By Heather Seftel-Kirk, FedHealthIT Magazine Contributing Author

Jeremy Fisher is a founding partner of Definitive Logic Corporation (DL) and continues to manage the company’s operations and growth. As a co-founder, Mr. Fisher oversees all aspects of DL’s business and has led the growth of the company from its inception to today, a 105+ employee $20M/year revenue business providing Health IT, Financial Management, and Real Estate Solutions to Federal and DoD clients. DL’s Health IT Practice delivers insight, time savings and optimization to clinical operations using advanced data management and analytics techniques.

FedHealthIT: What are some of the challenges of competing as a small business and how do you define your own opportunities?

Jeremy Fisher: It can be difficult for small businesses to approach new customers and new projects for several reasons, including a lack of experience in their line of business, not knowing their pain points, and most importantly, not knowing how to discover the knowledge they need to propose a solution.  Meeting with potential clients and really getting to know their business is the only real way to overcome these issues. White papers, demonstrations, conferences, and other forms of outreach can be used but the key is to find ways to engage with customers. Having technical solutions to offer is fine, but you need to buy into the idea that you’re there to solve business challenges and to provide solutions. You want to study the overall agency by understanding their strategic plan and initiatives. Once you’ve identified their challenges, you will be able to relate to your previous experience and best practices refined at other agencies and capabilities you’ve demonstrated there.

Once the solution is discovered and proposed, the small business needs to come prepared with vehicles that offer the most advantageous and easiest path for the customer.  SB’s have to be prepared with multiple options including BPAs, IDIQs, GWACs, schedules, and prime contracts with room for additional work, which may require a significant investment in time and money without any guaranteed work.

It can also be valuable to recommend discriminators such as ISO or CMMI, certification or degrees among your people, or to highlight specific resumes that show your qualifications and back up your expertise. That may eliminate some of the competition for their lack of these assets.

FedHealthIT: Are there specific key strategies important for small business?

Jeremy Fisher: There are two key strategies that are often overlooked. The first is taking time to recruit and hire the best people you can, even if you don’t need them. You never know when a contract or opportunity will hit and you’ll need good people to run it. Once you have them, you want to keep them. That means spending time understanding what motivates each one individually and then assembling the right mix of money, upward mobility, enjoyable work, and the work environment to keep them motivated and engaged.

The other element that can be challenging for a small business is focus. We all know we should develop a niche and be very disciplined about focusing on it.  That can be a recipe for near term failure. There is nothing wrong with making an opportunity that has a high win probability be the means to your end.  For instance, there may only be one or two health and business analytics opportunities a year in the agencies into which you have reach and you may have to wait years for them to be awarded. Along comes an opportunity to do some infrastructure work (not your niche) and you decide to take it on because it will serve as your point of entry to the customer.  And not to mention, you’re building and retaining your team and corporate infrastructure to take position properly yourself for your niche work. There is nothing wrong with this but it’s important to take time once a year to refocus and be sure these non-niche projects are not taking you off track from your intended strategic path.

FedHealthIT: What are some of the trends you have identified?
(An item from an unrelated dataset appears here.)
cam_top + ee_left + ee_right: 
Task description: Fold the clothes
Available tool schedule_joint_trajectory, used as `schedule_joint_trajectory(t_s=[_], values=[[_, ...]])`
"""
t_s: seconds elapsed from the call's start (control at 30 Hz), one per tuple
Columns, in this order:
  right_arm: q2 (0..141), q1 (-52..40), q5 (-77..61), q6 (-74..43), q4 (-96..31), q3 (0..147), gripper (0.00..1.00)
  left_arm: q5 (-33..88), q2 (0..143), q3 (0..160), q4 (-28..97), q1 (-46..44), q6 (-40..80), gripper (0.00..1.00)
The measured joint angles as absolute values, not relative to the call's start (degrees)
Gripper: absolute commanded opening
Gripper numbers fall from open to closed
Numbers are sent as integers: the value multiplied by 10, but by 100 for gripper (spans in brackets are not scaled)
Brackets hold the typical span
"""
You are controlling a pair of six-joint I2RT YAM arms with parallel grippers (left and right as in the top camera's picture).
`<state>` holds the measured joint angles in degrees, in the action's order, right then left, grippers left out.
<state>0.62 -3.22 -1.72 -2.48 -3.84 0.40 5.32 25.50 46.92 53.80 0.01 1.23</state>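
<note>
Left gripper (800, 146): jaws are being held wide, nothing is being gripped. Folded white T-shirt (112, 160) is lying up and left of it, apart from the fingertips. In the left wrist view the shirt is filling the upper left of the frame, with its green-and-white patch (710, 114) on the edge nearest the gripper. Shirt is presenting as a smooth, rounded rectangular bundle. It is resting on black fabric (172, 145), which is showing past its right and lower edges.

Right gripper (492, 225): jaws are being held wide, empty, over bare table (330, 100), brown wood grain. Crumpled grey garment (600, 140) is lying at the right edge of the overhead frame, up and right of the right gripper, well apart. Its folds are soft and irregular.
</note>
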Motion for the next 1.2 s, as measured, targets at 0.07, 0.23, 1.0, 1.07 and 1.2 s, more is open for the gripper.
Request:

Jeremy Fisher: In 2010, the government made a commitment to move to the cloud but not all of them have made it there yet. This means a lot of that movement is still to come. We’ve seen some bold moves on the part of industry vendors who are paying incentives now only for cloud-based implementation which will help push things forward but the reality is that the cloud systems are just recently achieving the level of certification needed to host much of the government’s data. There is a definite advantages available to those who can demonstrate skill and knowledge in the cloud and in transitioning there.

The other element that will be key as agencies move to the cloud is cyber security. The security postures of agencies are generally better than 2 years ago but certainly not perfect and anyone who can improve or tighten these postures has an advantage. The very fact that there are now cyber security and DHS cyber security tracks at various colleges reflects the growing demand in this industry.

The other opportunity that exists, and is a trend we expect to see catch on more, is in the area of data mining. Across the board, government talks about predicting trends but agencies rarely possess the understanding or the technical capabilities to really move forward. They often integrate the terms data mining or machine learning into RFPs but true results are rarely realized. In health for instance, predictive understanding at the patient or physician level has not been realized yet. There is a wealth of text-based data, and other operational level data in EHRs and clinical systems that is the true story behind providing care, yet disparate systems, data sets, and providers are not conducive to effective data mining.  Using mathematical models to drive change towards better health policies, procedures, materials, use of pharmaceuticals, and methods of insurance is the state of the art.  Using the outcomes of these models to drive change, reduce variation, and increase the use of evidence-based medicine will produce positive outcomes for all that experience the healthcare system.